There's kind of a trick to it. Let $(x^i)$ be normal coordinates centered at $p$, so the radial geodesics are given by $\gamma(t) = (tx^1,\dots, tx^n)$. The differential equation satisfied by $v = v^k \partial_k$ along such a geodesic is $$ \dot v^k(t) = - \Gamma_{ij}^k(tx^1,\dots,tx^n)x^i v^j(t),\tag{$*$} $$ with initial condition $v^k(0) = a^k$ (some arbitrary constants). (I'm using the summation convention here.)

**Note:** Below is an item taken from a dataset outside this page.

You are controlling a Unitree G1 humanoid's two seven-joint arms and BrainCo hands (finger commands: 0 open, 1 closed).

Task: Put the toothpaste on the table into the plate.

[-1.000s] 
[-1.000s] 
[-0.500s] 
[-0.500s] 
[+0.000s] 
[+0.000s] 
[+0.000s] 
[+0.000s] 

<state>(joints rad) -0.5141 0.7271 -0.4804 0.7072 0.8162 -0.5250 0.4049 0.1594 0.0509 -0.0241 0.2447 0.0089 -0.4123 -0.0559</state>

The trick is to replace the $x^i$'s by new dependent variables $w^i$, and write this as a system of ODEs for the $2n$ functions $(v^i,\dots,v^n,w^1,\dots,w^n)$: \begin{align*} \dot v^k(t) &= - \Gamma_{ij}^k(tw^1(t),\dots,tw^n(t))w^i(t) v^j(t),\\ \dot w^k(t) &= 0, \end{align*} with initial conditions \begin{align*} v^k(0) &= a^k,\\ w^k(0) &= x^k. \end{align*} Because solutions to smooth ODEs depend smoothly on initial conditions as well as time, the solutions to this system can be written as smooth functions $v^k(t,a,x)$ and $w^k(t,a,x)$. It follows immediately from the form of the equation that $w^k$ is constant, $w^k \equiv x^k$, and therefore the vector field you're interested in is $$ v(x) = v^k(1,a,x) \partial_k, $$ which depends smoothly on $x$.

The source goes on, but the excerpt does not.